"Метод политической работы А. И. - сказал про него после смерти один из его личных друзей - был не {17} эстрадный, не публичный, не партийный". Он даже не принадлежал ни к какой российской партии. А вместе с тем "его - как утверждает близкий товарищ его по библиотечной работе - не выкинешь из русской истории последнего века. Нельзя написать историю революции 1905 г., историю февральской революции 1917 г., во всем не учитывая роли А. И."

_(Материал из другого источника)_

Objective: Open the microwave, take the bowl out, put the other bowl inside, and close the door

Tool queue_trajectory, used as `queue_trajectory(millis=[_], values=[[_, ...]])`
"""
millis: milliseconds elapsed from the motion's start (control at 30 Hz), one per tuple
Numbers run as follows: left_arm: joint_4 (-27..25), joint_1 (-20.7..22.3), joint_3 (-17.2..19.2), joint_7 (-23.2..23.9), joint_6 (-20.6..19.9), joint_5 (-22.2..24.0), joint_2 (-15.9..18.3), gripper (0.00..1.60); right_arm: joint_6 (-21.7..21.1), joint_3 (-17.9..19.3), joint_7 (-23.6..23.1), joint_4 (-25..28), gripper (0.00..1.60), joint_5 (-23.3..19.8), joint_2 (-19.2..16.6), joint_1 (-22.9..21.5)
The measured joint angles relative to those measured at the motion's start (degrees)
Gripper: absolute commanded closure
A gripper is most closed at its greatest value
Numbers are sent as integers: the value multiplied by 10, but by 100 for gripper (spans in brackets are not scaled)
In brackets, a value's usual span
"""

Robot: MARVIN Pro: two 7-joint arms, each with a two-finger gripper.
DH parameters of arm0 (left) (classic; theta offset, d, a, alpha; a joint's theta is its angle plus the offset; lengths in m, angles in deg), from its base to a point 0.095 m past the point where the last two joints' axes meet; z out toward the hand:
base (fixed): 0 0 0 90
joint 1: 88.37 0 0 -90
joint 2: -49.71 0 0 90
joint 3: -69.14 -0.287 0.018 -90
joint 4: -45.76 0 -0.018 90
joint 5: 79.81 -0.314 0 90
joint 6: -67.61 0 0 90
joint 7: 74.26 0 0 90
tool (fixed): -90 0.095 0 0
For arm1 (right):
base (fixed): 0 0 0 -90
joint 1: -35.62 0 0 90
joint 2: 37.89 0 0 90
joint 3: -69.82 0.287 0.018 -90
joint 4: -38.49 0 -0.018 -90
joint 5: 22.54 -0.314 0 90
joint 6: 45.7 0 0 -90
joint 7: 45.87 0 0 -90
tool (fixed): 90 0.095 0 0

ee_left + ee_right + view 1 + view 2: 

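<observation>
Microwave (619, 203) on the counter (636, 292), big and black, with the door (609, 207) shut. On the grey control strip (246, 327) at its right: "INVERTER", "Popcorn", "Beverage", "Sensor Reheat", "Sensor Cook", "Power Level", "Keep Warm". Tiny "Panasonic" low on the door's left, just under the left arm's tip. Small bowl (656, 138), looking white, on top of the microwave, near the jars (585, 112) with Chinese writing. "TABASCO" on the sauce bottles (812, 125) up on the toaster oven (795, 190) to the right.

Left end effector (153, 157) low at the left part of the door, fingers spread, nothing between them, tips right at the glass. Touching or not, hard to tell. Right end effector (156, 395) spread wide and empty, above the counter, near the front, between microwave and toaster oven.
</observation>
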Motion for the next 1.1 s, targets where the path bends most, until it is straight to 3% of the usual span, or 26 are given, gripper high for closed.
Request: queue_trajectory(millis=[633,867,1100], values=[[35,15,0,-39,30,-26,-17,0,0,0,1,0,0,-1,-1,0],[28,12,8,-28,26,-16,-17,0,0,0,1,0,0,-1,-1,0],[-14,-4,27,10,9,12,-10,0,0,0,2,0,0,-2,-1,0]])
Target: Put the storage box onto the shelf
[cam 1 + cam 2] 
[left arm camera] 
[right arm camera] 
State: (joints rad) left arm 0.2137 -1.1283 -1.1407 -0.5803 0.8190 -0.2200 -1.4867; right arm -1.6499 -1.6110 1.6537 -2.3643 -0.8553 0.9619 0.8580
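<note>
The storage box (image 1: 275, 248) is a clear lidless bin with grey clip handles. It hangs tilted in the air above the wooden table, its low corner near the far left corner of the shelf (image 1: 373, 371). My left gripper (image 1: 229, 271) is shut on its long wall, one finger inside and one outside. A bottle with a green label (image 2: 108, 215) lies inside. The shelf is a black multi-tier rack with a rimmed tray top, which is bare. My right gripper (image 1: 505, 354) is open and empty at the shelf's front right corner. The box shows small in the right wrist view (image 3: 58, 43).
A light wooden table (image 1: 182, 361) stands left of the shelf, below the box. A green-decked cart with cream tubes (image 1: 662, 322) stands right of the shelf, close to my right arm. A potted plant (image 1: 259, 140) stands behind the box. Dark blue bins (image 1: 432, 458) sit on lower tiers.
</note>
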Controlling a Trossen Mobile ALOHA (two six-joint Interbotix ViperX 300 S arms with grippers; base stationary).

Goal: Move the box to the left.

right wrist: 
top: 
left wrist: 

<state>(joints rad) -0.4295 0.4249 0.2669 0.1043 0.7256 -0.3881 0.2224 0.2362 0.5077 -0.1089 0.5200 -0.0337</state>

При Временном Правительстве (март-октябрь 1917 г.) знания и опыт А. И. были использованы для разбора исторических документов разными учреждениями. Он был желанным гостем на частных политических совещаниях эпохи Временного Правительства. Опубликование в марте 1917 г. закона об отмене ограничений для всех исповеданий и национальностей, установившего равноправие для евреев, было большим утешением для А. И., столько лет боровшегося за эту заветную цель.
После октябрьских дней 1917 г. А. И. отходит от политики и возвращается всецело к своему любимому занятию: библиотечному делу.
По его инициативе в Библиотечном Государственном Совещании 1918 г. принимаются решения об организации справочного бюро при главном российском книгохранилище, о систематическом обмене книгами между библиотеками, об издании периодического журнала, посвященного вопросам библиотечного дела; учреждаются курсы библиотековедения. Побывав на юге Poccии в разгар советского военного коммунизма, он еще успевает в течение 1919 г. заняться организацией сборов в пользу жертв погромов, посвящает 1920-ый год Одесской библиотеке и к 1921 году возвращается в Петербург-Ленинград. Там, на посту вицедиректора Публичной Библиотеки, А. И. проектирует дальнейшие реформы и самолично проводит их в жизнь. Основная мысль преобразований, поставленных на очередь А. И-чем заключалась в том, чтобы сделать библиотечную книгу возможно более доступной для широких кругов, а из Библиотеки создать живой организм, индивидуально обслуживающий читателя, идущий навстречу его запросам, а не только музей книжных редкостей.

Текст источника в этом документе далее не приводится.